Case presentation
A 45-year-old gentleman of Chinese ethnicity presented to the
thalassemia ward with high grade fever associated with black urine,
generalised bone pain and worsening jaundice 36 hours after being
transfused with 2 units of ABO and Rh matched leukoreduced cross match
compatible red blood cells. He was a known beta thalassemia major, in
which, he underwent regular two-weekly transfusion since childhood.
However, he was occasionally non-compliant to his transfusion schedule
with the latest blood transfusion being 6-weeks prior. He had
extramedullary hematopoiesis in the liver, spleen and paraverterbra with
mild liver hemosiderosis. He was on dual oral iron chelation therapy. He
had a family history of beta thalassemia. He was a non-smoker, a
teetotaler and never consumed traditional drugs. He worked as a lawyer.
Physical examination revealed a thin-built gentleman who was
significantly pallor and jaundiced. He was febrile at
39.50C with a blood pressure of 140/80 mmHg and
tachycardic at 112 beats/minute. He did not demonstrate any cutaneous
rash. He had a palpable liver of 5 cm and a spleen of 15 cm. Other
systemic examinations were unremarkable.
His pre-transfusion hemoglobin (Hb) of 5.2g/dL decreased further to 4.6
g/dL after 2 units of red cell transfusion.
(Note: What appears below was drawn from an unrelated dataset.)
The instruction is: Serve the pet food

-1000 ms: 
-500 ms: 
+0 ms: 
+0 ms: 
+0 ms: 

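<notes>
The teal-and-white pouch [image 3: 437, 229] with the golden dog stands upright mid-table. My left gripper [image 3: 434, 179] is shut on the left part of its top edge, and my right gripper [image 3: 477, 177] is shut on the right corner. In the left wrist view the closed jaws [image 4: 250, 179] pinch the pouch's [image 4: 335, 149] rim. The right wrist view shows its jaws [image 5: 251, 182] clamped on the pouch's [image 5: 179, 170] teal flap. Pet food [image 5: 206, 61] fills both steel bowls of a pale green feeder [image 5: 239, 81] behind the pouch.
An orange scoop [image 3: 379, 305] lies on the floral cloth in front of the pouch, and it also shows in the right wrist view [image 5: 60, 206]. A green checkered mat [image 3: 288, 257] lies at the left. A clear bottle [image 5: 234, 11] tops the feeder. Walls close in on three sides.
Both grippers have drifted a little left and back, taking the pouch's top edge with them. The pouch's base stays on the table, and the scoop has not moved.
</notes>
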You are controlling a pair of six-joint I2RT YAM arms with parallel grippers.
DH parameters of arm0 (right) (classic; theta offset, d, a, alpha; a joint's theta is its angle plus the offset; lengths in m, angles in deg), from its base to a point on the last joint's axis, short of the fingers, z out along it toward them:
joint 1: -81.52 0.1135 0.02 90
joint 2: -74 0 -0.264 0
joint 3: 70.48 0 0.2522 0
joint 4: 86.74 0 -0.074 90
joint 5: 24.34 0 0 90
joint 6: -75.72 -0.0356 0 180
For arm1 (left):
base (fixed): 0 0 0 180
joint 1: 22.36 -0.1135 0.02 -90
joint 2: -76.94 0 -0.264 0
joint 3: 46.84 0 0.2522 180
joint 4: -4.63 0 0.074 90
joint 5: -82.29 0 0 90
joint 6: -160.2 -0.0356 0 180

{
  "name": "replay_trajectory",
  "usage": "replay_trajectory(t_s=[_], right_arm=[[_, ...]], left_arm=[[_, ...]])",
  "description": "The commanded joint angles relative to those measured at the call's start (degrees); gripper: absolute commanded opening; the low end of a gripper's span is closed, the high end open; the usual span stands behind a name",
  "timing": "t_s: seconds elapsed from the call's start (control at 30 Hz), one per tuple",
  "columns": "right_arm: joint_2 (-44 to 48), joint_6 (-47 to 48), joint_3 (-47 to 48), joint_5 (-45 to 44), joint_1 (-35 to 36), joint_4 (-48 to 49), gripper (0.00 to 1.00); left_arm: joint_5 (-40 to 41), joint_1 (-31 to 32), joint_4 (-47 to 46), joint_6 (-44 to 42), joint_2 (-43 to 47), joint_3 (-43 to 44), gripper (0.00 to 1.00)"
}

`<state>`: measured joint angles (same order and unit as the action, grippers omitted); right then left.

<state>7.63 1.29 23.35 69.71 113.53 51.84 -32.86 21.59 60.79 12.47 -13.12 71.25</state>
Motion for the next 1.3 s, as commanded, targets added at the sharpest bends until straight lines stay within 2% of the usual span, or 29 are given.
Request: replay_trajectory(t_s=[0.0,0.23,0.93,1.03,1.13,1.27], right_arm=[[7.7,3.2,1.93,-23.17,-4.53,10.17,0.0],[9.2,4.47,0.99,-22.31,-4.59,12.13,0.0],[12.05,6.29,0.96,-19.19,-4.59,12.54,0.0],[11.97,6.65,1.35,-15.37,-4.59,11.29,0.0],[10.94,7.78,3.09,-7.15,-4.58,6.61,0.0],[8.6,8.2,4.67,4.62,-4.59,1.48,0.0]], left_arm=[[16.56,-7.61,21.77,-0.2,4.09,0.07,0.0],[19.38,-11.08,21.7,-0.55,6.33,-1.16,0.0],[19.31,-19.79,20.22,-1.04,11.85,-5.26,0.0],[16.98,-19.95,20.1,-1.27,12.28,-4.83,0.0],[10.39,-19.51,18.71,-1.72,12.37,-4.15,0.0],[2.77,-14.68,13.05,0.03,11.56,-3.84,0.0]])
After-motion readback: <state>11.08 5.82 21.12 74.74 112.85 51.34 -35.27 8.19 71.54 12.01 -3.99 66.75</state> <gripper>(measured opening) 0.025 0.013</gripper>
He had a steady state mild
pancytopenia (total white cell count: 3.2 x 109/L and
platelet: 75 x 109/L) which was attributed to his
extramedullary haematopoiesis-related-hypersplenism. His hemolytic
markers and peripheral blood film on day 2 of transfusion were
consistent with acute intravascular hemolysis. He also had marked
hyperferritinemia (his baseline serum ferritin: 200-300 ug/L). His blood
and urine cultures were both sterile excluding the possibility of
bacterial contamination. The other laboratory parameters are tabulated
in Table 1.
Further investigations were performed at the blood bank on Day 2 of
transfusion. His ABO and Rh blood grouping on conventional tube
technique was O Rh(D) positive, R1R1 phenotype which were the same
previously. The micro Coombs (Direct antiglobulin test-DAT) using low
ionic strength saline (LISS)/anti-human globulin (AHG) column
agglutination card was 2+ for anti-C3d and negative for anti-IgG. The
antibody screening on patient’s serum using ID Diacell Asia I-II-III
(LISS/AHG column agglutination card) at 370C did not
demonstrate any unexpected antibodies on Day 2. A repeated micro Coombs
test at Day 15 was negative for both anti-IgG and C3d. Furthermore, the
antibody screening showed presence of alloantibody in cell III on Day 15
as shown in Table 2. A 11-cell antibody identification panel (Table 3)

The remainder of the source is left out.